Just to give you an idea of how well the approximation works on the career level, I figured actual Fibonacci Win Points and the linear knockoff for all post-1900 pitchers with 150 or more wins as of 2007. There are 198 pitchers, for whom the average absolute difference between the two is 2.3 win points. The differences are proportional to win points; the biggest differences are for those with the most win points (the largest single difference is 15 between Christy Mathewson’s 433 actual and 418 approximate). I think that this supports my claim that the linear approximation is a decent tool by which to understand how Win Points work.
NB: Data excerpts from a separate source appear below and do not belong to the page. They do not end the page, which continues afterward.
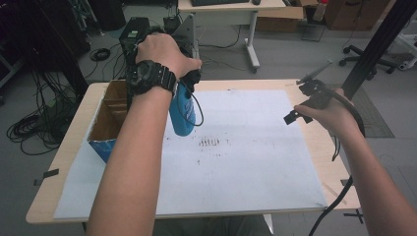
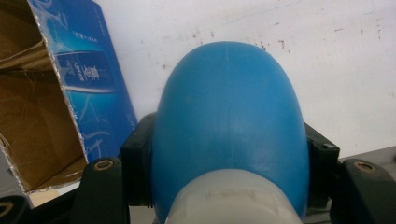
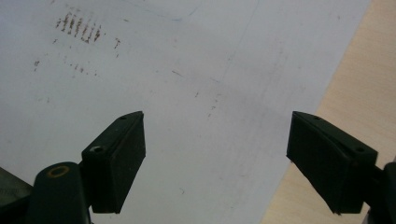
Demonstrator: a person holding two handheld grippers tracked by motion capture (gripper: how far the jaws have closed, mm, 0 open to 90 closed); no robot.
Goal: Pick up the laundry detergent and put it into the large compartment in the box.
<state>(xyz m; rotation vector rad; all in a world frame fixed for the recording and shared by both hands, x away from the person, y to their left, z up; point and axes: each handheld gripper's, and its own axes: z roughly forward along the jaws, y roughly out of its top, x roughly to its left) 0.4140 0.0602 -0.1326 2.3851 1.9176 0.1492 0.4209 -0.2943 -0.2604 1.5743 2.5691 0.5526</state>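
Note:
A blue bottle [image 1: 182,114] hangs bottom-down above the white sheet [image 1: 255,162], held in my left gripper [image 1: 187,81]. In the left gripper view the bottle [image 2: 229,126] sits between the two black pads [image 2: 136,158], which press on its sides near its pale neck end. An open cardboard box [image 1: 110,115] with blue printed sides stands just left of the bottle, also seen as the box [image 2: 56,93] in the left gripper view. My right gripper [image 1: 300,105] hovers over the sheet's right part, its jaws wide apart with nothing between them [image 3: 217,161].
The white sheet covers most of the wooden table [image 1: 324,162], with dark smudges [image 1: 211,142] near its middle. A bare wood strip [image 3: 345,93] runs along the sheet's right edge. Cables lie on the floor [image 1: 34,128] to the left, and a desk leg [image 1: 252,44] stands behind.

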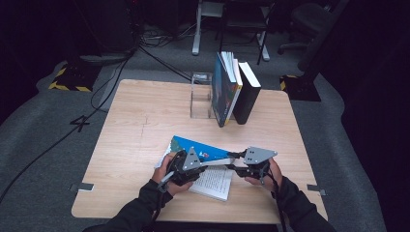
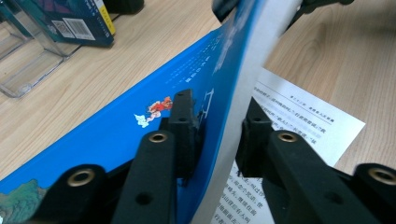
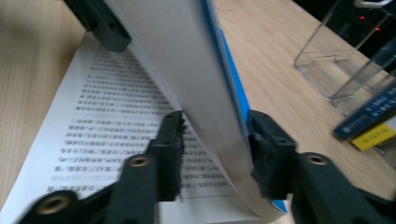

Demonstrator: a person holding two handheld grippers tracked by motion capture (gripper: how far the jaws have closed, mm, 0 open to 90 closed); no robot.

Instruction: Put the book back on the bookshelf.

It should go without saying that the approximation works best for those pitchers with W%s near .500, as that is the point at which I found the tangent line. If you were to find the tangent line at .600, you would get more accurate results for pitchers with W%s near .600, naturally.
Now I will give a freak show stat of my own, which I would never really encourage anyone to use. I include it here as a way to use the career value metric I prefer (given the constraint of working with the actual W-L record) with a career wins pseudo-scale. It is just a quick z-score conversion of pitcher WAR to a pseudo-Wins unit. For the 150 win pitchers, the mean number of wins was 210 with a standard deviation of 55. I figured WAR crudely as (W% - .39)*(W + L); crude because it is using actual wins and losses as the inputs, not because the concept is flawed. This metric has a mean of 65 and a standard deviation of 25 for this group. Setting the z-scores equal and rearranging to isolate wins gives this conversion:
pseudo-Wins = 2.2*WAR + 67
Obviously this is only intended for use with career WAR…saying that CC was worth 7 WAR last year and that is equivalent to 84 wins would make no sense. Of course it would make no sense for a pitcher with 7 career WAR either; this was based on pitchers with 150 wins and shouldn’t be used outside the range of long, reasonably productive careers. Well, it really shouldn’t be used at all, but I needed some original content, even of questionable quality, to make me feel better about a post rehashing James’ method.
The lowest-ranking 300 win pitcher under this formula (and thus, by definition, WAR as defined above as well) is Nolan Ryan (251). There is only one pitcher with 300 pseudo-Wins without 300 actual wins, and that may change this season--Randy Johnson at 319. The other non-300 game winners with 290 or more pseudo wins are Jim Palmer (296) and Whitey Ford (293). In case it is not clear, I have been using actual wins and losses, not “neutral wins and losses” as in the previous post and other posts through the years.
In summation, Win Points may well have value as a gauge of Hall of Fame chances or as a reasonable way to combine wins and losses into one number. However, they are unitless, and they place a very high premium on excellent performance, much more than the actual, tangible win impact of said performance. Despite their baseline of .414, which is a reasonable “replacement” level, the aforementioned premium should dispel any notion that they are a WAR knockoff. And of course, they just so happen to tie in with a fascinating mathematical sequence and ratio, which gives an otherwise forgettable “freak show stat” (I apply that label in the kindest sense of the term, and it is one which Bill James often applied to his own inventions) a little more pizzazz.